Objectives  To test the efficacy of continuation phase CT (C-CT) and fluoxetine for relapse prevention in a pill placebo (PBO)–controlled randomized trial and compare the durability of prophylaxis after discontinuation of treatments.

Design  A sequential, 3-stage design with an acute phase (all patients received 12 weeks of CT); 8-month experimental phase (responders at higher risk were randomized to C-CT, fluoxetine, or PBO); and 24 months of longitudinal, posttreatment follow-up.

Setting  Two university-based specialty clinics.
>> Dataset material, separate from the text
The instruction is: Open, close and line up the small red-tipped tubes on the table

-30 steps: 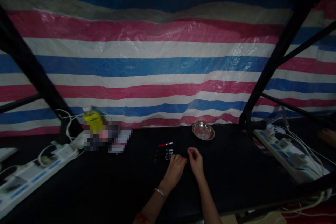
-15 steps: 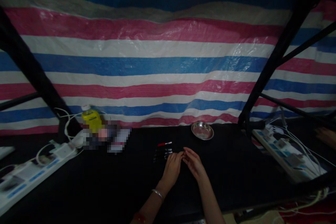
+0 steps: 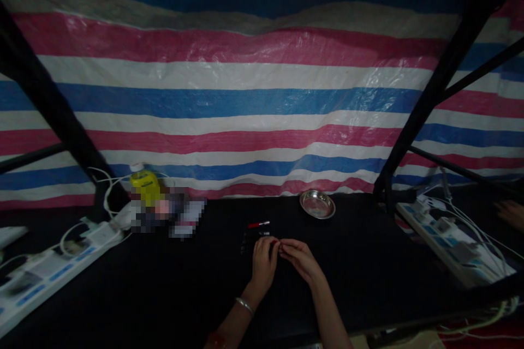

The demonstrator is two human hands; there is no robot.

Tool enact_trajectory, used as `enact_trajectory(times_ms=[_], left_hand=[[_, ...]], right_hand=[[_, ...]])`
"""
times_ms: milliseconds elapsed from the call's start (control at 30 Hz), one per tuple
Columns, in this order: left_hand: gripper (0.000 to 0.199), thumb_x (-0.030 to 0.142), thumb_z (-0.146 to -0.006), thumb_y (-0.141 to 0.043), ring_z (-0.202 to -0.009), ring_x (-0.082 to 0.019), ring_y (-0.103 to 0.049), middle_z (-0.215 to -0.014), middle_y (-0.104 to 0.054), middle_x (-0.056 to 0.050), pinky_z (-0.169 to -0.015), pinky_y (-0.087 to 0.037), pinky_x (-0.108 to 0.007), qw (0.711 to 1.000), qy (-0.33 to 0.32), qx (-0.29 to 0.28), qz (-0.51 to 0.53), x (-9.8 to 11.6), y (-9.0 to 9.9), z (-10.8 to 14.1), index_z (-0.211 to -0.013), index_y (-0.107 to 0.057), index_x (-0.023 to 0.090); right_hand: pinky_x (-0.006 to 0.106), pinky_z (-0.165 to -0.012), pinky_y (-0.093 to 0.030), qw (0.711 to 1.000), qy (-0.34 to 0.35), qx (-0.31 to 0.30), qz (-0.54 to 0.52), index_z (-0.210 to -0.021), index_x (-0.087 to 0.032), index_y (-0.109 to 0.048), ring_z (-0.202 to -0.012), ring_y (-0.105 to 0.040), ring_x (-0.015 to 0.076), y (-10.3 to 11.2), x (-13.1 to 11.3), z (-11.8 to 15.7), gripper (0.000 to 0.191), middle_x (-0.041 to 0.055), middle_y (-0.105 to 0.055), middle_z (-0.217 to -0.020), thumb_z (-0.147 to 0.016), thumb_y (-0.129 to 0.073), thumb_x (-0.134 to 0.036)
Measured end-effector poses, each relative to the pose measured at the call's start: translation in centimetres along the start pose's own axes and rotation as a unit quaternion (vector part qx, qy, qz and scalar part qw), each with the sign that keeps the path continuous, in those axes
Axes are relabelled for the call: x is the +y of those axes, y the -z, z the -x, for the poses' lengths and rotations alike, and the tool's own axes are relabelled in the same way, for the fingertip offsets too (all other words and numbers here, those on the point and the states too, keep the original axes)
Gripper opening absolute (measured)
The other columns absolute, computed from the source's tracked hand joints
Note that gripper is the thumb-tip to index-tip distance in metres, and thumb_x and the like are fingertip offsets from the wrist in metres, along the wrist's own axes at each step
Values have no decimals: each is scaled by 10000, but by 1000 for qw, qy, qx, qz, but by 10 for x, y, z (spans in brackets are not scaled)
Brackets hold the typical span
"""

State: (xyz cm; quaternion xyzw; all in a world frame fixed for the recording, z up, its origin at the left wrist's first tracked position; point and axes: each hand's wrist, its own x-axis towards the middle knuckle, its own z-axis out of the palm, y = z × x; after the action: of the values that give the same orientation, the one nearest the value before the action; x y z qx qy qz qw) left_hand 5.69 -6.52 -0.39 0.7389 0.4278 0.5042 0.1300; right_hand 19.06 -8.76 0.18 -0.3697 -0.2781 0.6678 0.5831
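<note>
My left hand (image 3: 264, 263), with a silver bangle on its wrist, has its fingers curled and pinched together. The fingertips of my right hand (image 3: 302, 260) are pressed together and meet those of the left. Between them is something small and dark reddish, too small and too hidden to name. Just beyond my left hand lies a slim red stick with a shiny silver end (image 3: 258, 224). Several dark slim sticks with silvery ends (image 3: 262, 234) lie below it, partly hidden by my left hand.
A round metal dish (image 3: 317, 205) stands at the back of the black table (image 3: 172, 289). At back left are a yellow bottle (image 3: 146, 186) and blurred-out items. Power strips with cables lie left (image 3: 61, 270) and right (image 3: 454, 240). Another person's hand (image 3: 510, 211) shows at far right.
Both hands have shifted slightly left, still joined at the fingertips. My left hand now covers more of the dark sticks.
</note>
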Motion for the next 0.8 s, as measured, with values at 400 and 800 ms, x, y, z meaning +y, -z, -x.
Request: enact_trajectory(times_ms=[400,800], left_hand=[[279,298,-916,-317,-748,-170,-575,-771,-605,-42,-700,-460,-322,999,26,-8,-18,1,1,-4,-815,-555,193],[259,279,-913,-339,-768,-173,-575,-778,-613,-39,-717,-446,-330,998,12,-49,-45,4,2,-7,-807,-557,185]], right_hand=[[283,-738,-486,1000,10,-5,-8,-851,-137,-721,-721,-627,142,1,0,1,285,70,-693,-786,-602,-795,-255],[250,-620,-409,995,75,17,64,-829,-158,-735,-579,-495,98,-5,-2,-1,277,14,-621,-643,-624,-769,-341]])
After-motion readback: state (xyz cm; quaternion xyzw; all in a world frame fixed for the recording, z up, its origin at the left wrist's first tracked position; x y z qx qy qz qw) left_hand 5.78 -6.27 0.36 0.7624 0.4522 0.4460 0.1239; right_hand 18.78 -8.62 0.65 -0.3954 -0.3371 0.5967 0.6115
Patients  A total of 523 adults with recurrent major depressive disorder began acute phase CT, of which 241 higher-risk responders were randomized and 181 subsequently entered the follow-up.

Interventions  Cognitive therapy responders at higher risk for relapse were randomized to receive 8 months of C-CT (n = 86), fluoxetine (n = 86), or PBO (n = 69).

Main Outcomes and Measures  Survival analyses of relapse/recurrence rates, as determined by blinded evaluators using DSM-IV criteria and the Longitudinal Interval Follow-up Evaluation.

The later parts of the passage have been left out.